Purpose of glue nodes in call lowering

Unfortunately our backend is not yet in experimental. I think AArch64 LowerCall is representative.

// Build a sequence of copy-to-reg nodes chained together with token chain
// and flag operands which copy the outgoing args into the appropriate regs.
SDValue InFlag;
for (auto &RegToPass : RegsToPass) {
Chain = DAG.getCopyToReg(Chain, DL, RegToPass.first,
RegToPass.second, InFlag);
InFlag = Chain.getValue(1);
}

I have two questions about this. Primarily, what is the purpose of threading InFlag through the copyToReg nodes? It seems to be a common choice across multiple backends.

My understanding is that glue nodes are used to “stick” other nodes together, increasing the probability that they end up near each other at scheduling. I think that would make them optional in the sense that codegen would be correct in their absence. If so, I would like to remove them from our backend as the scheduler will probably do a reasonable job without hints.

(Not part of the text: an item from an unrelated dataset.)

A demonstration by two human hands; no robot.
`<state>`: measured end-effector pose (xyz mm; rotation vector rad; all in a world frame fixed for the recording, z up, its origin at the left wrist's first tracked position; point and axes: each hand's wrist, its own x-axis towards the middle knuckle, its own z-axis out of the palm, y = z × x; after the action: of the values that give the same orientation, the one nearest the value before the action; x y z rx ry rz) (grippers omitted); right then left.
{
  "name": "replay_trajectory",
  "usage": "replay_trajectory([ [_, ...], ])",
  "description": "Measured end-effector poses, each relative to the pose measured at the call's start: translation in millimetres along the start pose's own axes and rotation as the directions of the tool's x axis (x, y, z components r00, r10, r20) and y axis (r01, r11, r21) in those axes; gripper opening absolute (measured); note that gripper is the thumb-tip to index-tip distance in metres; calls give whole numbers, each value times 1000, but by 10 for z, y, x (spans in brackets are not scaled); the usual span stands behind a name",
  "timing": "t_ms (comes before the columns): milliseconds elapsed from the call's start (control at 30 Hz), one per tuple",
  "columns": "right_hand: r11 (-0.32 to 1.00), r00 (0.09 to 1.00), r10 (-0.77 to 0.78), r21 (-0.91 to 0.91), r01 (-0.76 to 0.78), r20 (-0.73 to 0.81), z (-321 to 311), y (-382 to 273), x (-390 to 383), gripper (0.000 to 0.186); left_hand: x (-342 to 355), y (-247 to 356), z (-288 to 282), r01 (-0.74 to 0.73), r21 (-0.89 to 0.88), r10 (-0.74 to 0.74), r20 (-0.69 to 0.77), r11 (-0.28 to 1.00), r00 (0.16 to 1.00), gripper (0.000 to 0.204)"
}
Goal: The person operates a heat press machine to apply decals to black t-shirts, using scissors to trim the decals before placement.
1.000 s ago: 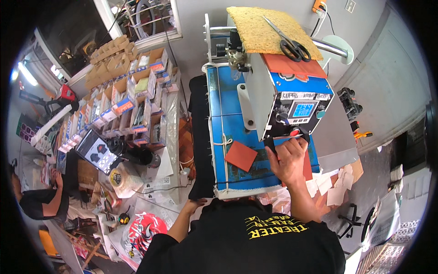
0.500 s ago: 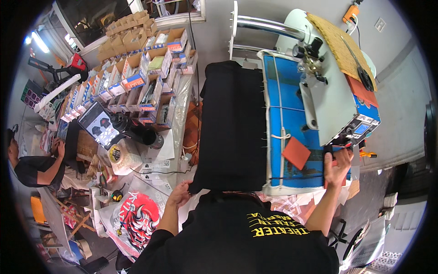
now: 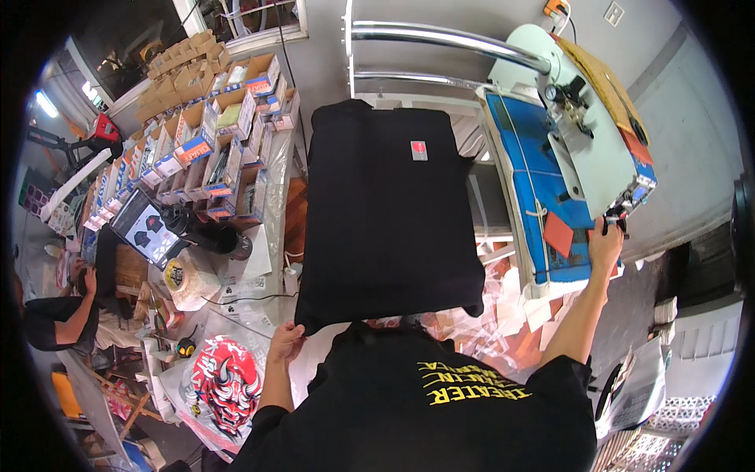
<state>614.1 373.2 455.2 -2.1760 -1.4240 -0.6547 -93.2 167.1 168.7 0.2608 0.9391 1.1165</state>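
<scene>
A black T-shirt (image 3: 385, 228) is stretched over the flat bed of a heat press, with a small grey and red patch (image 3: 419, 151) near its far right. My left hand (image 3: 288, 341) is at the shirt's near left corner, fingers closed on the black cloth. At the right, my right hand (image 3: 605, 248) grips a black handle (image 3: 612, 226) on the press's white upper unit (image 3: 586, 118). Blue padding (image 3: 523, 157) with a white border lies under that unit, and a red-orange square (image 3: 559, 234) rests on it.
Two chrome rails (image 3: 448, 35) cross behind the bed. On the left are stacked cardboard boxes (image 3: 197, 141), a tablet (image 3: 146, 228), a black bottle (image 3: 197, 224) and a plastic tub (image 3: 191, 282). A printed red mask sheet (image 3: 228, 385) lies near left. Another person (image 3: 59, 318) sits far left.
The upper unit and blue padding have slid right with my right hand, baring more of the black shirt and its patch. My left hand stays at the shirt's corner. The view has shifted.
</scene>
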Motion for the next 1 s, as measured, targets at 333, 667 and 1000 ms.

The second query is whether each copy needs to be dependent on the previous argument. I expected each copy to take the same chain node, with the the chain nodes returned by getCopyToReg merged using a TokenFactor. The goal would be to allow the register allocator / scheduler to rearrange the instructions used to pass arguments.

If each copy can indeed be passed the same chain node to indicate that they are independent of one another then I should be able to get better codegen out of the register allocator.

Thanks!

Jon

Hi Jon,

My understanding is that glue nodes are used to "stick" other nodes together, increasing the probability that they end up near each other at scheduling. I think that would make them optional in the sense that codegen would be correct in their absence.

I think the main purpose of the Glue is to represent the data
dependency between the register copies and the call instruction
itself. Most other nodes will end up using virtual registers and so
it'd be harmless if they were scheduled in the middle, but that's not
really something I'd want to rely on.

The second query is whether each copy needs to be dependent on the previous argument. I expected each copy to take the same chain node, with the the chain nodes returned by getCopyToReg merged using a TokenFactor.

That probably is valid, though I wouldn't be surprised if the Glue
overrode any attempt to exploit that.

The goal would be to allow the register allocator / scheduler to rearrange the instructions used to pass arguments.

I'd expect them to be pretty free anyway.

Cheers.

Tim.